**ACTIVITY:** Look through the data below for the string "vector", and copy every line where it turns up.

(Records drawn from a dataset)
————

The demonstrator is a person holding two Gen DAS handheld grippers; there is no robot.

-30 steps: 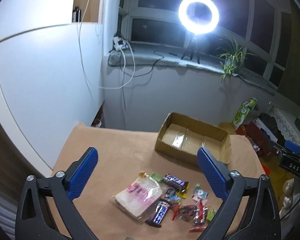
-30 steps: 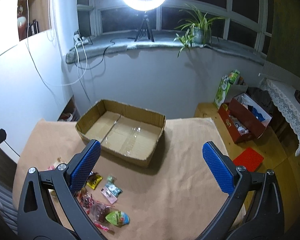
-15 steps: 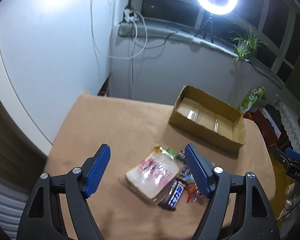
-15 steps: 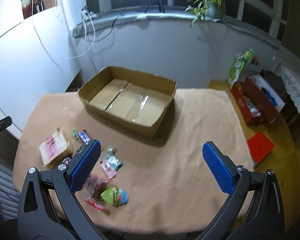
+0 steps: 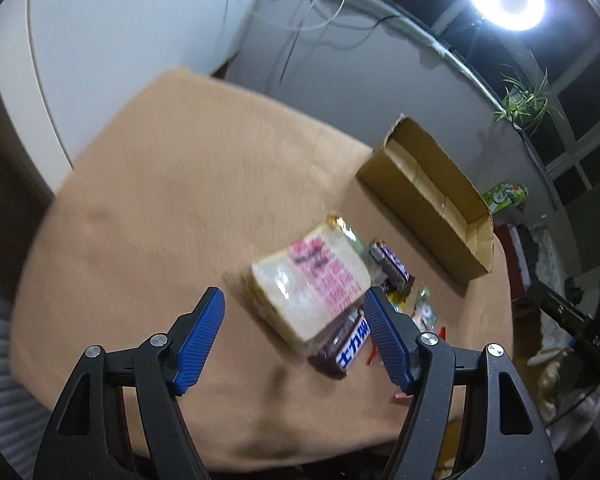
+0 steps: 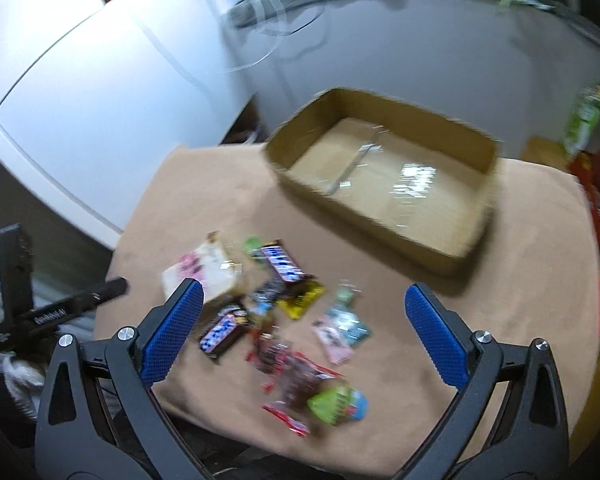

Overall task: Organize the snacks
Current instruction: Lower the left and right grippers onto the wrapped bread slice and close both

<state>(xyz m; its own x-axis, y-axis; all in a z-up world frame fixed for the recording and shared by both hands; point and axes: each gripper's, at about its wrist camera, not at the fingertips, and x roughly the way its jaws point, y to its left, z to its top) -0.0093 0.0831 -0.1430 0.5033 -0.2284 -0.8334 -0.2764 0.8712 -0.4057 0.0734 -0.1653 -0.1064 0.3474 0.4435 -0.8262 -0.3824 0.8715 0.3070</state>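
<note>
Claws drop toward the snacks

Left claw (image 5: 292, 324) has come down, released, bread (image 5: 312, 284) at 12 o'clock; box (image 6: 384, 172) empty.

1 cardboard box (image 6: 384, 184). 1 bagged bread pack (image 5: 312, 280). 2 dark choc bars w/ blue-white labels (image 6: 282, 262) (image 6: 222, 330). 1 yellow packet (image 6: 302, 298), 1 green-blue packet (image 6: 338, 404). Remaining small sweets too blurred to count.
</note>
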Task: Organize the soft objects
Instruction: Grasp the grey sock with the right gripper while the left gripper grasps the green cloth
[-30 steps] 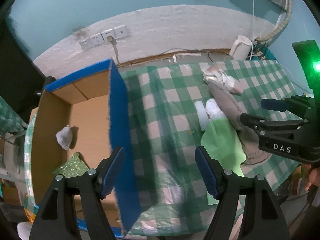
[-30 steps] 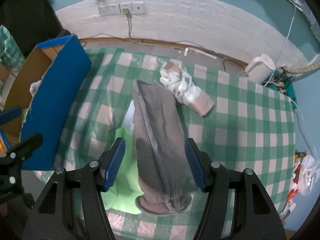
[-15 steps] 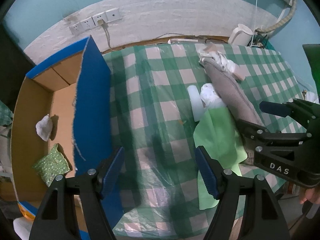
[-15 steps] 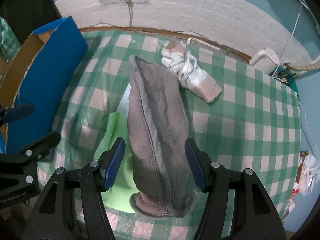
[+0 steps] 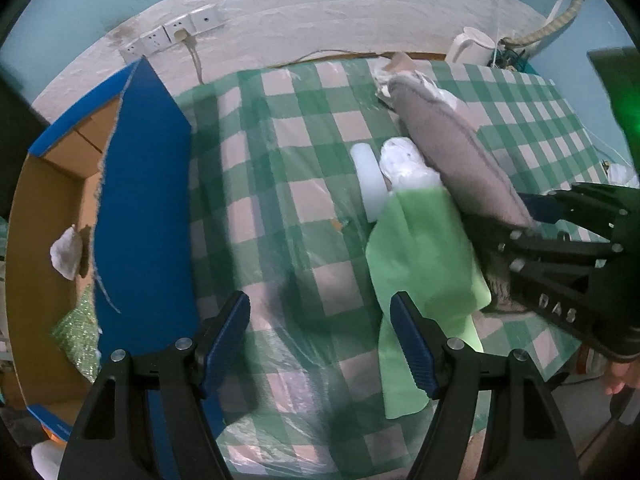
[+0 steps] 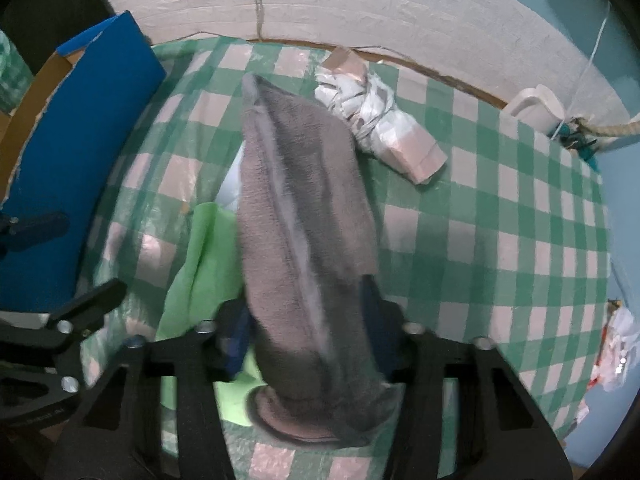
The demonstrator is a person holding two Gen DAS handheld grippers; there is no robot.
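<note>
We are closing the right gripper [image 6: 304,336] on the near end of the grey towel [image 6: 300,208], which is lying on the checked table [image 6: 500,240] over one green cloth [image 6: 200,264]; squeezing fully before lifting should be stopping it sagging out. The left gripper [image 5: 320,340] is hanging spread and empty, while one box [image 5: 140,200] is holding two small soft pieces.

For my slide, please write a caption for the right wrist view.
Right claw closing around a grey sock that lies over a green cloth on the checked tablecloth.
</note>
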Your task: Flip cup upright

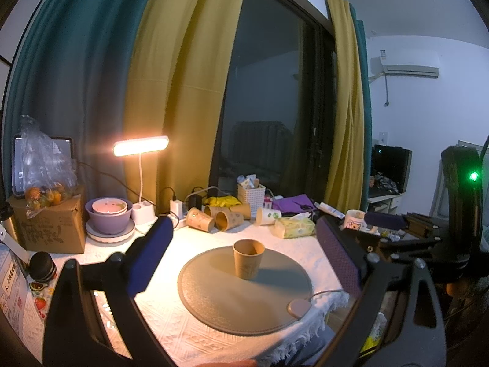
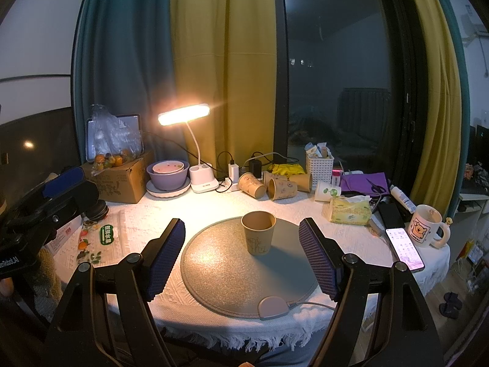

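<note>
A brown paper cup (image 1: 248,259) stands upright, mouth up, on the round grey mat (image 1: 220,299); it shows in the right wrist view too (image 2: 258,232), on the same mat (image 2: 220,275). My left gripper (image 1: 241,238) is open and empty, its blue pads wide apart, held back from the cup. My right gripper (image 2: 241,238) is open and empty, its pads either side of the cup's line but nearer me, not touching it. The right gripper also shows at the right of the left wrist view (image 1: 385,221).
Several paper cups (image 2: 275,185) lie on their sides at the back. A lit desk lamp (image 2: 183,114), purple bowls (image 2: 167,176), a cardboard box (image 2: 119,180), a tissue pack (image 2: 350,211), a white mug (image 2: 426,229) and a phone (image 2: 405,247) ring the mat. A cable puck (image 2: 272,307) sits at the mat's front edge.
</note>
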The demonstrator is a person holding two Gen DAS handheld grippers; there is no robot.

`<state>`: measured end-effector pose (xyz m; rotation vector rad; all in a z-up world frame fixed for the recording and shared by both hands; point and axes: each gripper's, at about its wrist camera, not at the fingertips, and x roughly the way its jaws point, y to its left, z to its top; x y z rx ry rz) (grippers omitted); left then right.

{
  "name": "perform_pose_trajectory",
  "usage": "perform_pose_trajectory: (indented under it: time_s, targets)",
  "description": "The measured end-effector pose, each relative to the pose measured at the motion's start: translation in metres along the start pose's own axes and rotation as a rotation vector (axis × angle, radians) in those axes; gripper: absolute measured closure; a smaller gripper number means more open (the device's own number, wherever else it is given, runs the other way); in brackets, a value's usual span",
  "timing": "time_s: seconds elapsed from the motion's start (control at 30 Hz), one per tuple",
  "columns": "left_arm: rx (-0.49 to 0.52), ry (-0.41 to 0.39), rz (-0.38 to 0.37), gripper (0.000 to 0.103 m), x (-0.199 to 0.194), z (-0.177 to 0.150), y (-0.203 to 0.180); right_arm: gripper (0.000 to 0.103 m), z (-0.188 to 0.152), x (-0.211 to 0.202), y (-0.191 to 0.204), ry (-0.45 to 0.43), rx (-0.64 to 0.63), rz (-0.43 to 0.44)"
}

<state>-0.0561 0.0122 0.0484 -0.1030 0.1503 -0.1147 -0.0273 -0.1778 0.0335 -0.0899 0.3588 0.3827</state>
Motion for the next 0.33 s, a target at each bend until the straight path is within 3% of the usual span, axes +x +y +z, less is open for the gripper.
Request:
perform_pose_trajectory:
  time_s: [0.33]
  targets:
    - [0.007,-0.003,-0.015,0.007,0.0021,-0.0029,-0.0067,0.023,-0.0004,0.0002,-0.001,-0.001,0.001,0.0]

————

**RESULT BELOW:**
`<state>`: measured end-effector pose (xyz m; rotation vector rad; all in a z-up world frame fixed for the recording and shared by both hands; point and axes: each gripper's, at about its wrist camera, not at the fingertips, and x roughly the way its jaws point, y to its left, z to its top; x y z rx ry rz) (grippers omitted); left then right.
  "description": "The measured end-effector pose, each relative to the pose measured at the motion's start: translation in metres along the start pose's own axes and rotation as a rotation vector (axis × angle, radians) in those axes; gripper: absolute measured closure; a smaller gripper number means more open (the device's own number, wherever else it is given, runs the other way); in brackets, a value's usual span",

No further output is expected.